How do I change a URL using the canonical address?
You can enter the canonical address to change the URL of a site:
- To a domain with or without the www prefix.
- To use HTTPS or HTTP protocol.
The robot will interpret the canonical address as a redirect to the new main mirror and group the two site versions. To do this, add a link to the pages on the new site with the rel="canonical" attribute in the HTML or in the HTTP header of every page on the old site. For example, you change http://example.com to https://example.com. On the http://example.com/main/ page, include:
<link rel="canonical" href="https://example.com/main"/>
If the attribute points to a different page, the robot might consider this a difference in the site structure. In this case, the site can't be moved.
If you change the URL, make sure that the contents match on the old site and new site. For more information, see relocation instructions.

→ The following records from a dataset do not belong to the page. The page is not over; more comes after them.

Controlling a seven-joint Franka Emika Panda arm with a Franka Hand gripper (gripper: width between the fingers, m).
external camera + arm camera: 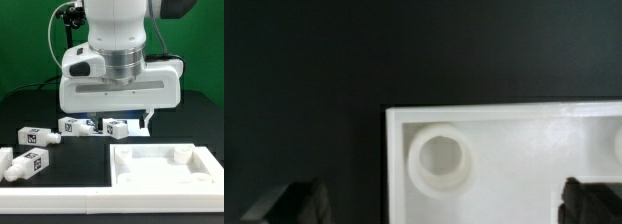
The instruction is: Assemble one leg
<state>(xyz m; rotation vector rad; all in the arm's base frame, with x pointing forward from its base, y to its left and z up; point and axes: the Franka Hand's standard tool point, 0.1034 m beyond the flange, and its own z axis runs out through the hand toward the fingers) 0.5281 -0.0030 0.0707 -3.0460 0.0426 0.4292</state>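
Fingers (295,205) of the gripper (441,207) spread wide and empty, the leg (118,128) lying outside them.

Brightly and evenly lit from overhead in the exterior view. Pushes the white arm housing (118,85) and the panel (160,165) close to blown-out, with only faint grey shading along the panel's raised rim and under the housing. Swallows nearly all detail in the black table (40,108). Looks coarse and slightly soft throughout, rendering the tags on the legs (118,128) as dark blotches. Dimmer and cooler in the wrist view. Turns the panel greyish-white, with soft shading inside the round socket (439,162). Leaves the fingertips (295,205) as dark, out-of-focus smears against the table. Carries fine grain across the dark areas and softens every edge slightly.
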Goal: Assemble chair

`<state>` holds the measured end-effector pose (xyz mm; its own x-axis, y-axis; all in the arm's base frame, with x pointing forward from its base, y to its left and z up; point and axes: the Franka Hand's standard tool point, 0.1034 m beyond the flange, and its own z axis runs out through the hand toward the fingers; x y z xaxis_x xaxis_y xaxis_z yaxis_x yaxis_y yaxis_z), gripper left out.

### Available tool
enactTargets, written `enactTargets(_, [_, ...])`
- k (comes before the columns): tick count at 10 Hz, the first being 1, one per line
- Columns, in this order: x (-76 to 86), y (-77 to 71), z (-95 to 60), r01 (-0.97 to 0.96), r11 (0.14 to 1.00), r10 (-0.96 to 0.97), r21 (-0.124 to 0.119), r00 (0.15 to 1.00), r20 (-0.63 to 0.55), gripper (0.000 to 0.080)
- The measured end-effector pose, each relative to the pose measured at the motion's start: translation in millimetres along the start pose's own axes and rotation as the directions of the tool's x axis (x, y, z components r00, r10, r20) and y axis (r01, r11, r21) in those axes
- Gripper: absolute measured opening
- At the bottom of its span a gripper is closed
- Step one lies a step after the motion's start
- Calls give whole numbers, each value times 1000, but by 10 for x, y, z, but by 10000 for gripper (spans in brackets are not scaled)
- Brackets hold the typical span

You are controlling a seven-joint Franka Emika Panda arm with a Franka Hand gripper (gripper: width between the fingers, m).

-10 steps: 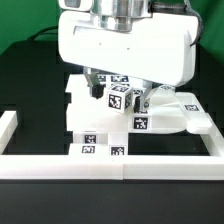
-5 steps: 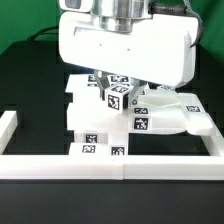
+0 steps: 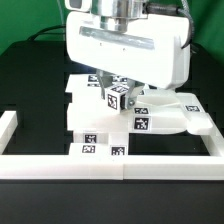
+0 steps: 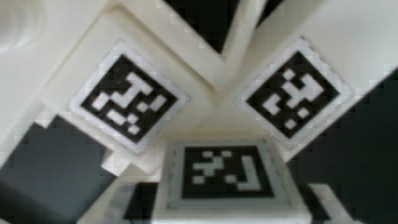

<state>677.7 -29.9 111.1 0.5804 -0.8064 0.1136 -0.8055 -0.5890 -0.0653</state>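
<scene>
Exterior view: my arm's big white housing fills the upper middle of the scene, hanging over a black table point(image 3: 30, 85). My gripper point(image 3: 117, 92) points down beneath it, toward 6 o'clock, and my fingers are drawn together, clamped on a small white block point(image 3: 117, 98) that carries black-and-white square tags on the faces I can see. The block is one of the chair's loose pieces.

The other chair pieces point(image 3: 105, 125) sit directly under and around the block, in the centre of the table. They are chunky matte-white slabs, overlapping one another. One slab faces forward with two square tags along its lower edge, at 6 o'clock from my gripper. Another tag shows on a piece just toward 4 o'clock from the block. A flatter white piece point(image 3: 185, 115) stretches away toward 3 o'clock. I cannot tell whether the block I hold is touching the slabs beneath it or sits just above them.

A long low white rail point(image 3: 110, 165) runs across the front of the table at 6 o'clock, turning up at both ends.

Wrist view: very close and soft. Three tags are visible on white surfaces of the chair pieces point(image 4: 222, 100), two angled like a V and one point(image 4: 222, 170) flat below them. My fingers are not clearly visible here.
</scene>
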Motion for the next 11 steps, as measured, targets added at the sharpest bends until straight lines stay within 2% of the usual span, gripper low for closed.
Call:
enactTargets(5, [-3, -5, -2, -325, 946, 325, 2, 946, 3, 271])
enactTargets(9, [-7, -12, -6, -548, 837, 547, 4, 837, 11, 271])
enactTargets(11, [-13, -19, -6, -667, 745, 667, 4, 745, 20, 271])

Cases where the canonical address isn't taken into account
The Yandex robot doesn't consider a URL canonical if:
- At the time of crawling, non-canonical pages respond more fully to the user's request, and their content differs significantly from the canonical ones. If you are sure that such pages won't be useful in search, prohibit indexing in the robots.txt file.
- The canonical URL is not accessible to the robot — it redirects to another page or is closed from indexing. This means it can't be included in the search. In this case, a non-canonical URL can be included in the search instead of the canonical URL, provided the robot can access it.
The canonical URL points to another domain or subdomain.
Several canonical URLs are specified.
- A chain of canonical URLs is specified. For example, for example.ru/1, the canonical URL is example.ru/2. At the same time, example.ru/2 has the canonical URL example.ru/3.
No. If the rel="canonical" attribute refers to the page it's on, the robot considers it canonical.
If a page was excluded from search results for being non-canonical, it means that the robot found the rel="canonical" attribute with the canonical URL in its HTML code or HTTP header. Delete this reference and check that the page you want to include back in the search is not closed to indexing.